Belonging. Connection. We human beings crave these essential ingredients. Having healthy connections create meaning, purpose, and contentment: an abiding sense of wellbeing that transcends happiness, which is fleeting.
When we experience the kind of healthy connection that fills our cup, our physical, emotional, relational, and spiritual health is enhanced. And yet so many of us are feeling disconnected.
A major reason why disconnection is so prevalent is that many of us have lost the ability to self-connect. We are running, chasing, swiping left, and scrolling up. We are untethered and our daily rhythms reflect that. Rather than rooting ourselves in rituals that nourish us, we chase outside solutions that elude us.
Self-connection is the balm. It invites us to recover our true, amazing selves and it calls us into relationships that are soul-nourishing.

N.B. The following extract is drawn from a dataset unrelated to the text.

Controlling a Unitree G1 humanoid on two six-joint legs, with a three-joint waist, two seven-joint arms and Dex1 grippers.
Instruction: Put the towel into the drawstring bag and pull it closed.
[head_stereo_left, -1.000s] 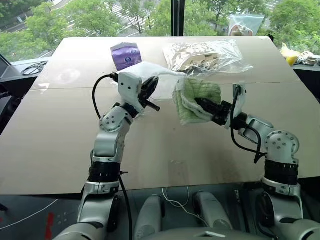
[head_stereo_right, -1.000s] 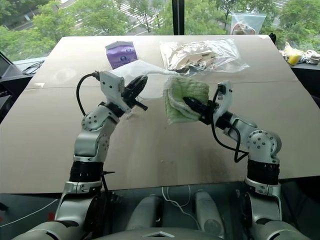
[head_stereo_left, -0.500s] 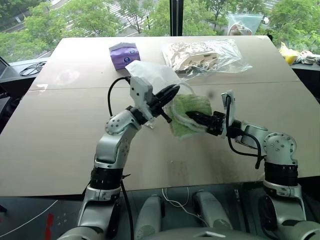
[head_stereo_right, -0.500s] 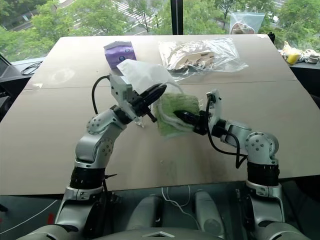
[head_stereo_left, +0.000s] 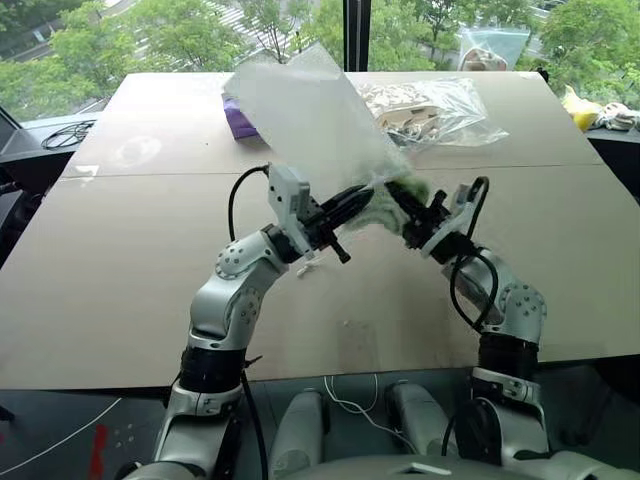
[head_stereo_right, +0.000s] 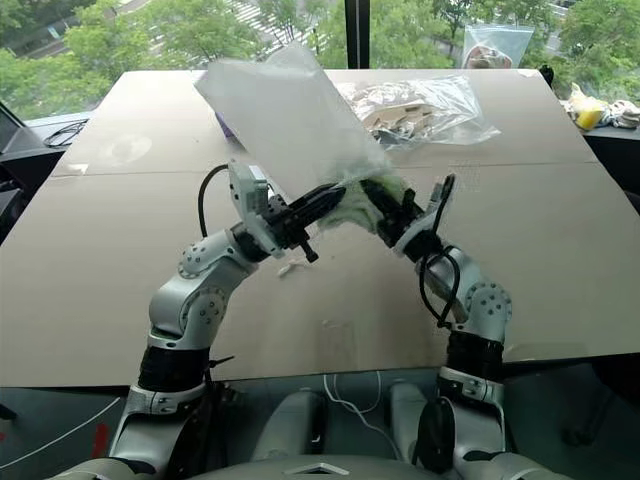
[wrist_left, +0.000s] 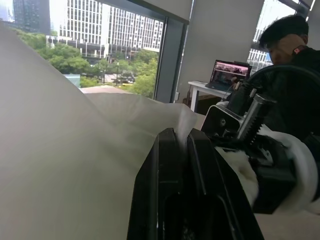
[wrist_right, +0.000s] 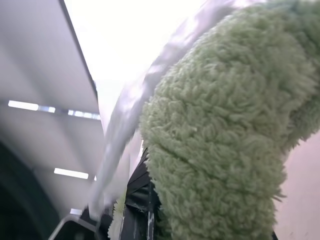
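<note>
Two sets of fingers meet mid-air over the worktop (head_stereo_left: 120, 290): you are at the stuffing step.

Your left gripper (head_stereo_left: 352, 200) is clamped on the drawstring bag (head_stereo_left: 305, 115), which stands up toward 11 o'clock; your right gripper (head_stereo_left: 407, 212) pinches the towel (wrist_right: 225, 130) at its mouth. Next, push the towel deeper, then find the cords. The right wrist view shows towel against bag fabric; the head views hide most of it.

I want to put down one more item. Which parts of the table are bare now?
The table is bare on its whole left side and along the near edge, and at the right, beside the right end effector. The far middle is crowded: purple tissue pack, clear plastic bag, and the raised drawstring bag.
</note>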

Here are 8 suggestions that will help to restore self-connection:
- Recover you: focus inward instead of outward
- Invite a guide: engage with someone who can help you become rigorously self-honest
- How you do the morning is how you do the day: start your day with reflection
- Get outside: soak up the natural world and all its beauty
- Open your eyes and heart: miracles are unfolding before your eyes
- Pay attention to the joy in simple pleasures: be present and mindful
- Turn off all noise: find joy in absolute silence, several times a day
- Have a gratitude practice: bring your attention to your blessings & breathe them in
These 8 practices are life-changing. Collectively we sure do need some life-changing practices because many of us are in a world of hurt. This world of hurt within us eats away at us and impacts those around us. Take a minute to absorb these findings:
- A 2020 global study by Qualtrix of more than 11,800 participants found the single strongest driver of employee engagement was “a sense of belonging,” eclipsing expected responses like “trust in leadership” and “the ability for career advancement.” In other words, the missing component in the workplace is meaningful connection.
- One of the reasons why meaningful connection is frequently missing in the workplace, is that leaders are not self-connected. Many high-level leaders are unaware of how their pain is leaking out onto others. Being depressed, anxious, burnt-out erodes empathy and connection. We cannot give what we don’t have and if we are not self-connected, we cannot other-connect in productive ways.
- Multiple research studies continue to indicate that those in the C-Suite, including CEOs, suffer from depression, isolation, and addiction which can wreak havoc in their organization in many destructive ways. Unprocessed trauma affects leaders, too, and the more unconscious leaders are about their inner dynamics, the more hurtful to those around them. Many leaders have not come to grips with their own need to self-connect. They don’t know how to handle their stress, anxiety, and burn out, let alone seek professional help to process their trauma, insecurities, and unprocessed losses.
Bottom Line: When traumatized people achieve success, they become wealthy, traumatized people who are typically oblivious to how their actions are wounding everyone around them. The problem with being unconscious is that you are unconscious. However, there are ways to wake up including the 8 suggestions I made above.
Think of what your unconsciousness and power and trauma are doing within your company and family. Then, think about the amazing possibilities that could flow from you becoming aware and taking action to self-connect and heal.
As we approach the holiday season, I invite you to give yourself a gift that is truly worth giving: self-connection. It is the gift that keeps giving. It is the gift those around you will hope you never return.